◆ TASK DIRECTIONS ◆
Show every line below where "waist" appears.

◆ DATA EXCERPT ◆
----

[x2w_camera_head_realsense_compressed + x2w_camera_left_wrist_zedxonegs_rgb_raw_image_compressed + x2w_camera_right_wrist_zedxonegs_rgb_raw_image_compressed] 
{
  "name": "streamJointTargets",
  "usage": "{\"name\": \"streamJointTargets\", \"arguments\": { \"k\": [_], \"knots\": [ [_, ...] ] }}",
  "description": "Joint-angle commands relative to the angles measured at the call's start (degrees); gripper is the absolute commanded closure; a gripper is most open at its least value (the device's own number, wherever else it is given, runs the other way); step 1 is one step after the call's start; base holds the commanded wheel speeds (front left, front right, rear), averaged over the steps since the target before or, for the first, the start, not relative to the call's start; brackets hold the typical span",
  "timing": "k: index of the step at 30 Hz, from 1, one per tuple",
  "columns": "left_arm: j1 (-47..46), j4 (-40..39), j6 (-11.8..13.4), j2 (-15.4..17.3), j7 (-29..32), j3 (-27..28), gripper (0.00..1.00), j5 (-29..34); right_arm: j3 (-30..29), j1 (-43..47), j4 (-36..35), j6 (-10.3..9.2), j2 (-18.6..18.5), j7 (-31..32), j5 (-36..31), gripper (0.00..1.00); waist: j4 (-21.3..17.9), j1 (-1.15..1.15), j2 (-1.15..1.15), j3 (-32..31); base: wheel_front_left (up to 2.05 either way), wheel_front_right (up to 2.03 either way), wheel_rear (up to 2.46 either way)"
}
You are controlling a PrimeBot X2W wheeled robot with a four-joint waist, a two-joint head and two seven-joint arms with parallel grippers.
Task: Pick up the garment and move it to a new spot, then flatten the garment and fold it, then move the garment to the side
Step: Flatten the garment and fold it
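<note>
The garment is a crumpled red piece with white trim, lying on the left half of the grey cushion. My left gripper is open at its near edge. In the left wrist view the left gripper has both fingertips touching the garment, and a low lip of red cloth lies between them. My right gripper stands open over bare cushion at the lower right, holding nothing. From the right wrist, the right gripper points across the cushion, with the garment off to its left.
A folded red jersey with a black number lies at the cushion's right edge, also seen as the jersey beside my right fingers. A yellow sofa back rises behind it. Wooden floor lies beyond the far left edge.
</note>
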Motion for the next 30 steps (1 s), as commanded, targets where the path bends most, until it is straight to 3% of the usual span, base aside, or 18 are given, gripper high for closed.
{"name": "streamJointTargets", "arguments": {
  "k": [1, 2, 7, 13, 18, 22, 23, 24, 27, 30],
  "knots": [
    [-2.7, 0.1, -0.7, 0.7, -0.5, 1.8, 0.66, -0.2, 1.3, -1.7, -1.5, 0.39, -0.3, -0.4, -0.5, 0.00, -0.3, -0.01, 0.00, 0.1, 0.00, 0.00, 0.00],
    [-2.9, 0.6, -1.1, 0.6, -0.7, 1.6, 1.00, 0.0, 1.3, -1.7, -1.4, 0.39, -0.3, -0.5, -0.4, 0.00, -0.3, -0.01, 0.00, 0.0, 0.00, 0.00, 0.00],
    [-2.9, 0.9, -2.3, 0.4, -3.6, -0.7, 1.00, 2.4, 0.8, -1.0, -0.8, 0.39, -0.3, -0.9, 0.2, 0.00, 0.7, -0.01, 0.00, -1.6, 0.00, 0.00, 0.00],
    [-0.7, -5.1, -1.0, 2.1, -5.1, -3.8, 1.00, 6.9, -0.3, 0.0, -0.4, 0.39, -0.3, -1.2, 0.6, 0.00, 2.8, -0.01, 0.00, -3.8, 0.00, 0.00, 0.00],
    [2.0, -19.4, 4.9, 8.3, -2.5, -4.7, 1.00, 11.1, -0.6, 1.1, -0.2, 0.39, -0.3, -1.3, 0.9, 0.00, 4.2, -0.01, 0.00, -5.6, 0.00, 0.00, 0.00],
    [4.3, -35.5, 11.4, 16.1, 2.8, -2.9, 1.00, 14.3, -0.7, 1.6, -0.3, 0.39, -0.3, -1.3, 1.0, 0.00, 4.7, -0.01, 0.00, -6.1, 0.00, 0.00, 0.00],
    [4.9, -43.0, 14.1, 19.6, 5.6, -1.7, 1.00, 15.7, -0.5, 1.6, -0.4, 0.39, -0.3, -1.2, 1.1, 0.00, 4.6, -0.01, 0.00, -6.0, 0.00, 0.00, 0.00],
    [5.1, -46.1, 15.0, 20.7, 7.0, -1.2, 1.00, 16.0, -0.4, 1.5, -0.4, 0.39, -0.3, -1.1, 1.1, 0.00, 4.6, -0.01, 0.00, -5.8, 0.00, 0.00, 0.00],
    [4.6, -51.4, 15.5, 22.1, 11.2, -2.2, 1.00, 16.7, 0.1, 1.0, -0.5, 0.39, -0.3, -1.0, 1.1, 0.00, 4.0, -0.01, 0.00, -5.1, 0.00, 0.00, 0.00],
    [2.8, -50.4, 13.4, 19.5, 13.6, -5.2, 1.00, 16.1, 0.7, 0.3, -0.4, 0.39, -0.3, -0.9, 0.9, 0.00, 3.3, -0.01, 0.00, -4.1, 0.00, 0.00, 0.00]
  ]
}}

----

◆ ANSWER BOX ◆
  "columns": "left_arm: j1 (-47..46), j4 (-40..39), j6 (-11.8..13.4), j2 (-15.4..17.3), j7 (-29..32), j3 (-27..28), gripper (0.00..1.00), j5 (-29..34); right_arm: j3 (-30..29), j1 (-43..47), j4 (-36..35), j6 (-10.3..9.2), j2 (-18.6..18.5), j7 (-31..32), j5 (-36..31), gripper (0.00..1.00); waist: j4 (-21.3..17.9), j1 (-1.15..1.15), j2 (-1.15..1.15), j3 (-32..31); base: wheel_front_left (up to 2.05 either way), wheel_front_right (up to 2.03 either way), wheel_rear (up to 2.46 either way)"
You are controlling a PrimeBot X2W wheeled robot with a four-joint waist, a two-joint head and two seven-joint arms with parallel grippers.

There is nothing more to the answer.